[Items listed in a dataset]
- Opening Delimiter -

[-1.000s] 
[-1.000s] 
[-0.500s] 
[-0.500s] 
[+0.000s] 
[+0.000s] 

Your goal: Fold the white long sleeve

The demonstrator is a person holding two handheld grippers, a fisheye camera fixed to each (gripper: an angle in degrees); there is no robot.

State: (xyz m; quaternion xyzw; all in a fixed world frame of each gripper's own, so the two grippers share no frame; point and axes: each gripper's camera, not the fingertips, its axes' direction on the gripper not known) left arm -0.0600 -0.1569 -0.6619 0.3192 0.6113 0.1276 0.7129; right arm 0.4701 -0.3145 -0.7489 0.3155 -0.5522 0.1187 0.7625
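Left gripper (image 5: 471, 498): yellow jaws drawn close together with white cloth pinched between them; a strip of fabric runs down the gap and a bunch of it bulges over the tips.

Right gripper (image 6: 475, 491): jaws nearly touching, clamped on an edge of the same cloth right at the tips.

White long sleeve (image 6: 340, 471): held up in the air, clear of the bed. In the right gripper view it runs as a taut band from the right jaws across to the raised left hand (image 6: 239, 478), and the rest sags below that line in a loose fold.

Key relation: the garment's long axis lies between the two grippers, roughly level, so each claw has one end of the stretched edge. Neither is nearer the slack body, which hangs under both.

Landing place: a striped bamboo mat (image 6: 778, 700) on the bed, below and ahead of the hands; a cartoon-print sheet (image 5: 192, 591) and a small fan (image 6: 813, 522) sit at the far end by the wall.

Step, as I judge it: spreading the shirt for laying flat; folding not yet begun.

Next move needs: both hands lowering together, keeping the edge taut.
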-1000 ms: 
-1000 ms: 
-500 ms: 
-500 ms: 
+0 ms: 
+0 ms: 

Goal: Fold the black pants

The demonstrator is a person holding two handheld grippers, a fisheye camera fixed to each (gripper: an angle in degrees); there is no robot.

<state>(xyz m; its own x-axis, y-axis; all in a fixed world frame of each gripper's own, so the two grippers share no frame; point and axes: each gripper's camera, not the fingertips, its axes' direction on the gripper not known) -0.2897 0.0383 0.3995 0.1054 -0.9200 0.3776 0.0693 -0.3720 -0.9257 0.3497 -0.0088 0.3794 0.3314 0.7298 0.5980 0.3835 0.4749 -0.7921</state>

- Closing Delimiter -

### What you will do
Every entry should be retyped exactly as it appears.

### Written solution
[-1.000s] 
[-1.000s] 
[-0.500s] 
[-0.500s] 
[+0.000s] 
[+0.000s] 

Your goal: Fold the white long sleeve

The demonstrator is a person holding two handheld grippers, a fisheye camera fixed to each (gripper: an angle in degrees); there is no robot.

State: (xyz m; quaternion xyzw; all in a fixed world frame of each gripper's own, so the two grippers share no frame; point and axes: each gripper's camera, not the fingertips, its axes' direction on the gripper not known) left arm -0.0600 -0.1569 -0.6619 0.3192 0.6113 0.1276 0.7129; right arm 0.4701 -0.3145 -0.7489 0.3155 -0.5522 0.1187 0.7625
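Left gripper (image 5: 471, 498): yellow jaws drawn close together with white cloth pinched between them; a strip of fabric runs down the gap and a bunch of it bulges over the tips.

Right gripper (image 6: 475, 491): jaws nearly touching, clamped on an edge of the same cloth right at the tips.

White long sleeve (image 6: 340, 471): held up in the air, clear of the bed. In the right gripper view it runs as a taut band from the right jaws across to the raised left hand (image 6: 239, 478), and the rest sags below that line in a loose fold.

Key relation: the garment's long axis lies between the two grippers, roughly level, so each claw has one end of the stretched edge. Neither is nearer the slack body, which hangs under both.

Landing place: a striped bamboo mat (image 6: 778, 700) on the bed, below and ahead of the hands; a cartoon-print sheet (image 5: 192, 591) and a small fan (image 6: 813, 522) sit at the far end by the wall.

Step, as I judge it: spreading the shirt for laying flat; folding not yet begun.

Next move needs: both hands lowering together, keeping the edge taut.
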-1000 ms: 
-1000 ms: 
-500 ms: 
-500 ms: 
+0 ms: 
+0 ms: 

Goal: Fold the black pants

The demonstrator is a person holding two handheld grippers, a fisheye camera fixed to each (gripper: an angle in degrees); there is no robot.

<state>(xyz m; its own x-axis, y-axis; all in a fixed world frame of each gripper's own, so the two grippers share no frame; point and axes: each gripper's camera, not the fingertips, its axes' direction on the gripper not known) -0.2897 0.0383 0.3995 0.1054 -0.9200 0.3776 0.0693 -0.3720 -0.9257 0.3497 -0.0088 0.3794 0.3314 0.7298 0.5980 0.3835 0.4749 -0.7921</state>

The work on this exercise has been completed.